Où en est la philosophie africaine
dans l'environnement d'aujourd'hui? Le philosophe peut-il réussir le
pont de la pensée à la "praxis", autrement dit à l'action,
notamment politique? Deux questions qui viennent à
l'esprit lorsqu'on va à la recontre du Pr Marcien Towa, philosophe, ancien recteur
d'Université et maire d'une commune de
village. |
Il y a déjà quelque temps qu'on n'a plus parlé de vous. Vous qui êtes connu comme philosophe et qui avez pendant de nombreuses années enseigné à l'université, où êtes-vous? Que faites-vous?
Je suis le maire de la commune d'Elig-Mfomo dans la Lekié. Je continue à intervenir à l'université de Yaoundé I où je dirige des mémoires et des thèses.

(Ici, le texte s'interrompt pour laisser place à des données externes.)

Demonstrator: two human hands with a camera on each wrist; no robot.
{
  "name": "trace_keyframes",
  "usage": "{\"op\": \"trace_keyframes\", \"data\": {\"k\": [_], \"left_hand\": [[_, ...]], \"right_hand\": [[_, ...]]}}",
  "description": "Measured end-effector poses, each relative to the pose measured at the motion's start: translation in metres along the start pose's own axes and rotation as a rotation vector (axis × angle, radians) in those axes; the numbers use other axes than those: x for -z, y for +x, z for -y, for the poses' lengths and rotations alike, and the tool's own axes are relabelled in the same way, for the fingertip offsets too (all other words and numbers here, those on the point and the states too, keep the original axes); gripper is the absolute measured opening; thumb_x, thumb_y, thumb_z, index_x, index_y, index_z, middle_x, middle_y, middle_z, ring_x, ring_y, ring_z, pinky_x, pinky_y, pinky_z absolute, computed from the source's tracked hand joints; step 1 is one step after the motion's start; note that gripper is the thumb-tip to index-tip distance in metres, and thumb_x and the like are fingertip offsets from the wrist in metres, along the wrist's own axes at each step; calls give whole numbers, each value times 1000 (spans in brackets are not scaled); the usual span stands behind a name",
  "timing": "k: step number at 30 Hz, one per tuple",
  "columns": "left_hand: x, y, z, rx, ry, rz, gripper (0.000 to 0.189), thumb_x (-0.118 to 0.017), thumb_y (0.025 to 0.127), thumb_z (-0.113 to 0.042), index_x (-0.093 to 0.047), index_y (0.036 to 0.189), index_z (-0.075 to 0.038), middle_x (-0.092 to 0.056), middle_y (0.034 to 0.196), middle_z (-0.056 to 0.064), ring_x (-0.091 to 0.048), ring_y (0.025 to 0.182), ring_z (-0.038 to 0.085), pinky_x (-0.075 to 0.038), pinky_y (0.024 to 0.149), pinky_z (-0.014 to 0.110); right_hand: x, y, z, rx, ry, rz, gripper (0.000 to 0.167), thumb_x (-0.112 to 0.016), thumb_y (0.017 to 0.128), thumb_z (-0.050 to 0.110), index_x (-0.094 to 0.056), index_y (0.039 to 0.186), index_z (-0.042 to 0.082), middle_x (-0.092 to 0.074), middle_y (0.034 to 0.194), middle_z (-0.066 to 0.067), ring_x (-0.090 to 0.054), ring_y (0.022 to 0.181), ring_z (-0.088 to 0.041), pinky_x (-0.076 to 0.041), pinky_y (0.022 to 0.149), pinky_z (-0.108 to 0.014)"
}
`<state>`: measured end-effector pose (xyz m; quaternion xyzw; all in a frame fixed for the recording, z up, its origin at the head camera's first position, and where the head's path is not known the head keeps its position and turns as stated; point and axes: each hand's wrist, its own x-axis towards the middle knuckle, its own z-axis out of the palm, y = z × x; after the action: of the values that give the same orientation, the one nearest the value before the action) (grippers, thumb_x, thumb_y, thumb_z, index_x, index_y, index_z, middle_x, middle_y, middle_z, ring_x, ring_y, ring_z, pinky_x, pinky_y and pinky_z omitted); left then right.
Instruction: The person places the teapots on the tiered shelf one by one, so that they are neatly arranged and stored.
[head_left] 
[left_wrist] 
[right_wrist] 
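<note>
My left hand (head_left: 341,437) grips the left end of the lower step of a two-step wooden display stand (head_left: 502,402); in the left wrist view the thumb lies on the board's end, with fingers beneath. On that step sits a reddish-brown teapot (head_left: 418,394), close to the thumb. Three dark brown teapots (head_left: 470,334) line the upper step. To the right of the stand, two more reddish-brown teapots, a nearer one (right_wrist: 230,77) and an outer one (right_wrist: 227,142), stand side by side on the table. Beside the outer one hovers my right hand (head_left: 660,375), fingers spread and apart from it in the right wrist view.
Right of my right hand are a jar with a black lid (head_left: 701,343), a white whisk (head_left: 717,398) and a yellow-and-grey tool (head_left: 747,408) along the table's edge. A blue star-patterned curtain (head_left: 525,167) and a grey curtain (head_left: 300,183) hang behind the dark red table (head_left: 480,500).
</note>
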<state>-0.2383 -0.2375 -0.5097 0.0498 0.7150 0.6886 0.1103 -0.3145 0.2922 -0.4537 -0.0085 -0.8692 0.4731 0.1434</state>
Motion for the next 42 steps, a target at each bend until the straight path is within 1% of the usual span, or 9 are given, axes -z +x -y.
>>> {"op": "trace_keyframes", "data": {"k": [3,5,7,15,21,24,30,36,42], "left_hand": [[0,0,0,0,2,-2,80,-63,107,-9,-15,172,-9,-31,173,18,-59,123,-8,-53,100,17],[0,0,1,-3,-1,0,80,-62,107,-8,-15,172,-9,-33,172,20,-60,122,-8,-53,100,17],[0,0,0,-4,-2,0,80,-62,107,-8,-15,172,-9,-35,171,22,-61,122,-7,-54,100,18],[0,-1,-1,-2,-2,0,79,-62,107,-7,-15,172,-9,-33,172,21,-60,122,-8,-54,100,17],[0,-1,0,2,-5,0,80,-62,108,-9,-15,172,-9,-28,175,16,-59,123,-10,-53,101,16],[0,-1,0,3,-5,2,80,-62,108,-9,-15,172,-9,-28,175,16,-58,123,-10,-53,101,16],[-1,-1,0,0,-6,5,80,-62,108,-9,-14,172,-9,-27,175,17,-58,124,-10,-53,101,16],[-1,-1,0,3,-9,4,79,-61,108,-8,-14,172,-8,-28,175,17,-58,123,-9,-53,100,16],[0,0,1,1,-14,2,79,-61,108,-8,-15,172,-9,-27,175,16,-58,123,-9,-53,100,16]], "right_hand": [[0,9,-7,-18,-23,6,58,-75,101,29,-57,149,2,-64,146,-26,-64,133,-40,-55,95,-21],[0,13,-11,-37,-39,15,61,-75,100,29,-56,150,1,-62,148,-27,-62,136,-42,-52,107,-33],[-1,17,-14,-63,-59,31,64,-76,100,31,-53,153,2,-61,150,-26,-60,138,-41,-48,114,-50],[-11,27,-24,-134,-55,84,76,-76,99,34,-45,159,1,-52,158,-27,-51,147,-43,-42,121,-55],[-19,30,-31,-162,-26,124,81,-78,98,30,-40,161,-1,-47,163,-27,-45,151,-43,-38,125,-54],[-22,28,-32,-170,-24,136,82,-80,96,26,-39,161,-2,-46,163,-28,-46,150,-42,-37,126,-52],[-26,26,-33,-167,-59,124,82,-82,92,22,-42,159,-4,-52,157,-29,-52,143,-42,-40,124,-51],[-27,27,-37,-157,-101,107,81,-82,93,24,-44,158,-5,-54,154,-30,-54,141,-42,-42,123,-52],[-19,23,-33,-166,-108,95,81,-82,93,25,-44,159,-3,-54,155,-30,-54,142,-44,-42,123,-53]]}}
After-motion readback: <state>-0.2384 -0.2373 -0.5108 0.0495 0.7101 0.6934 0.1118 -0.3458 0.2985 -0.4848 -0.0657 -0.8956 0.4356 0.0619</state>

Vous avez été pendant longtemps le porte-flambeau de la
philosophie au Cameroun. Vous avez été présent dans le
débat autour de la Négritude. Vous avez même écrit
un livre au sujet de Léopold Sédar Senghor, intitulé
"Négritude ou Servitude?". Quel regard portez-vous aujourd'hui sur
Senghor et sur la négritude?
A la suite des critiques faites par moi-même et par certains autres Noirs, la négritude a reculé. Je pense que le recul est aussi dû à l'évolution des mentalités, car on peut se dire en voyant les sectes qui prolifèrent en ce moment que la négritude était mieux. Certaines sectes sont dix fois plus irrationnelles que la négritude. L'irrationnel qu'il y avait dans la négritude senghorienne avait quelque chose de raciste, de colonial. C'était odieux...
Fondamentalement, qu'est-ce que vous reprochiez à Senghor par rapport à sa négritude?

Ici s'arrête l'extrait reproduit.